Your goal =>
Whenever a line in the material below contains "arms", copy that line.

Data shown =>

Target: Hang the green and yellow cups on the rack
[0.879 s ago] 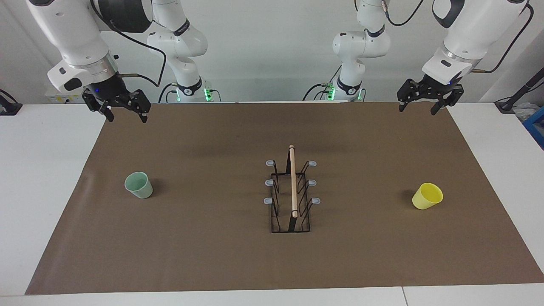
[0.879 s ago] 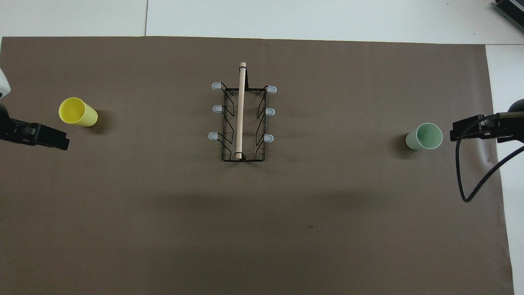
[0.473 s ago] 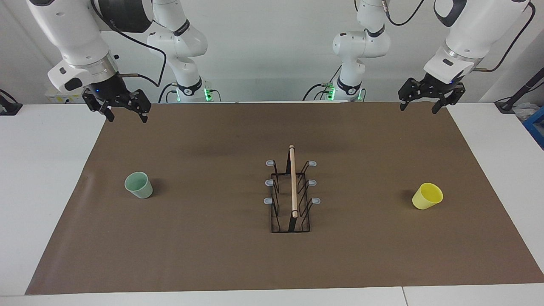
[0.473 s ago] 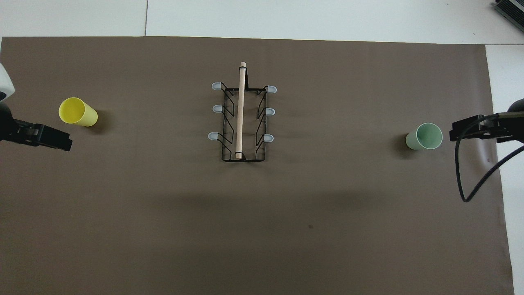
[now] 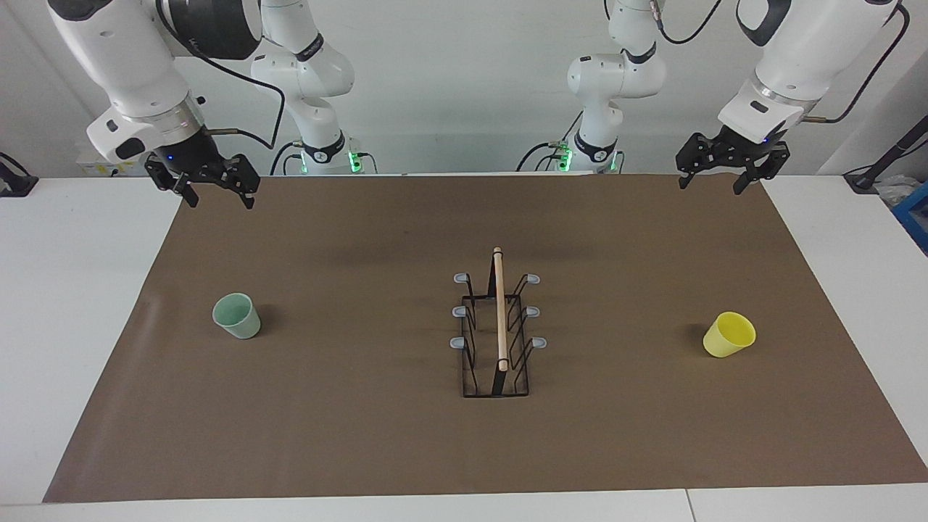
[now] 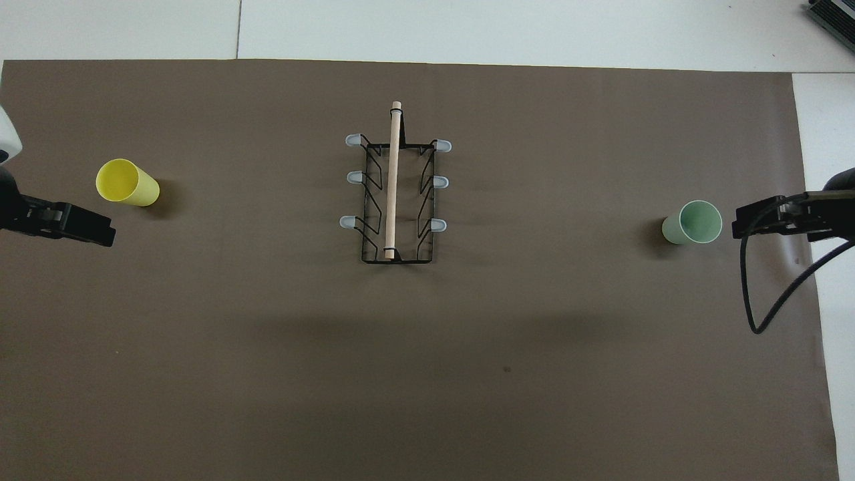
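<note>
The green cup (image 5: pixel 237 315) stands upright on the brown mat (image 5: pixel 362 435) toward the right arm's end of the tabletop (image 5: pixel 72 326), its mouth up and nothing inside it. The yellow cup (image 5: pixel 728 334) stands likewise toward the left arm's end, upright and empty. Between them, at the middle of the mat, stands the rack (image 5: pixel 496 341), a black wire frame with a wooden rod handle along its top and six grey-tipped prongs, none of them carrying a cup.

The right pincer (image 5: pixel 214 196) hangs in the air over the mat's edge at the robots' side, its fingers spread apart and holding nothing; the green cup is well apart from it, farther from the robots. The left pincer (image 5: pixel 713 184) hangs over the mat's edge at the left arm's end, fingers also parted and empty; the yellow cup sits well apart from it, farther from the robots. Both cups are well apart from the rack.
</note>
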`<state>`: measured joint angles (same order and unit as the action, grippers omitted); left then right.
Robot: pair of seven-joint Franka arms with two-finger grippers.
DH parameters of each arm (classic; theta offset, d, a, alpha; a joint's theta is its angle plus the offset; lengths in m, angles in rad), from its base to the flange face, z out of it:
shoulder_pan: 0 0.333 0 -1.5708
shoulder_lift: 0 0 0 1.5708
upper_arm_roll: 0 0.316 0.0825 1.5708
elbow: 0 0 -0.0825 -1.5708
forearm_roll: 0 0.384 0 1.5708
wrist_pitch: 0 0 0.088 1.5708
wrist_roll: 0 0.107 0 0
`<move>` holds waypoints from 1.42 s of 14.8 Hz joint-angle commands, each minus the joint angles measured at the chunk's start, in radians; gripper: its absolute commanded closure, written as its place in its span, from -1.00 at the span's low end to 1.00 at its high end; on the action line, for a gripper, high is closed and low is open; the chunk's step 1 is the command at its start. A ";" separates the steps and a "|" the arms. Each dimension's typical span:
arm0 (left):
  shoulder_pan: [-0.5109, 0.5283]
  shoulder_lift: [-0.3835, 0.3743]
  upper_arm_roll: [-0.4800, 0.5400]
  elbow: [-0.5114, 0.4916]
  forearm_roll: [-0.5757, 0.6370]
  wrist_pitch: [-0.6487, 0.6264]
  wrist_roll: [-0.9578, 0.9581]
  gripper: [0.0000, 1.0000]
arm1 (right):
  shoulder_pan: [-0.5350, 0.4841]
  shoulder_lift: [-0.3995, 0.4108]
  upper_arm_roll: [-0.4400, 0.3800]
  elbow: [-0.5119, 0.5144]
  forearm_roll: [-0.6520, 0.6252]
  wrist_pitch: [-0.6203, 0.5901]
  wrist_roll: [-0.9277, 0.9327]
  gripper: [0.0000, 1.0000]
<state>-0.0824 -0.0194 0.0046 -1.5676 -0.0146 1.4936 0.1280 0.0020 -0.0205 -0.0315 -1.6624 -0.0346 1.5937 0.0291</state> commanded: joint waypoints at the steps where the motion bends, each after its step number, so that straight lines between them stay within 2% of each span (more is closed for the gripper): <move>1: 0.015 0.019 -0.006 0.003 -0.010 0.002 -0.011 -0.81 | -0.014 0.088 0.007 -0.011 -0.063 0.032 -0.140 -1.00; 3: 0.016 0.103 0.000 0.059 -0.005 0.004 -0.011 -0.84 | -0.010 0.253 0.007 0.115 -0.082 0.017 -0.228 -1.00; 5: 0.026 0.223 0.035 0.191 -0.011 -0.010 -0.014 -0.87 | -0.007 0.377 0.018 0.171 -0.152 0.026 -0.286 -0.96; 8: 0.029 0.330 0.075 0.274 -0.056 -0.007 -0.080 -0.95 | -0.008 0.488 0.057 0.194 -0.261 0.083 -0.429 -0.94; 10: 0.027 0.403 0.097 0.329 -0.061 0.013 -0.106 -0.97 | 0.018 0.595 0.094 0.291 -0.361 0.065 -0.474 -0.94; 11: 0.027 0.444 0.113 0.365 -0.062 0.017 -0.141 -0.97 | 0.032 0.620 0.116 0.296 -0.419 0.061 -0.503 -0.94; 13: 0.027 0.550 0.126 0.463 -0.074 0.013 -0.290 -0.95 | 0.067 0.628 0.122 0.250 -0.548 0.061 -0.642 -0.94; 16: 0.087 0.649 0.124 0.547 -0.175 0.019 -0.482 -0.95 | 0.101 0.608 0.128 0.092 -0.732 0.075 -0.736 -0.94; 18: 0.098 0.725 0.126 0.619 -0.176 0.036 -0.583 -1.00 | 0.101 0.584 0.130 0.011 -0.772 0.101 -0.776 -0.94; 20: 0.133 0.760 0.120 0.630 -0.186 0.091 -0.671 -1.00 | 0.099 0.551 0.130 -0.083 -0.835 0.132 -0.781 -0.94; 21: 0.165 0.777 0.117 0.632 -0.229 0.123 -0.730 -1.00 | 0.099 0.547 0.130 -0.111 -0.864 0.135 -0.793 -0.94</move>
<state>0.0320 0.6934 0.1249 -1.0095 -0.1857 1.5842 -0.5028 0.1154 0.5956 0.0890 -1.6518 -0.8358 1.6883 -0.7260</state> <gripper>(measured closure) 0.000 0.026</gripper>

Result of the task =>
Robot: pair of seven-joint Franka arms with two-finger grippers.
`<move>` holds waypoints from 1.42 s of 14.8 Hz joint-angle commands, each minus the joint angles measured at the chunk's start, in radians; gripper: its absolute commanded closure, written as its place in its span, from -1.00 at the span's low end to 1.00 at its high end; on the action line, for a gripper, high is closed and low is open; the chunk's step 1 is the command at its start. A ";" separates the steps and a "|" the arms. Each dimension's typical span:

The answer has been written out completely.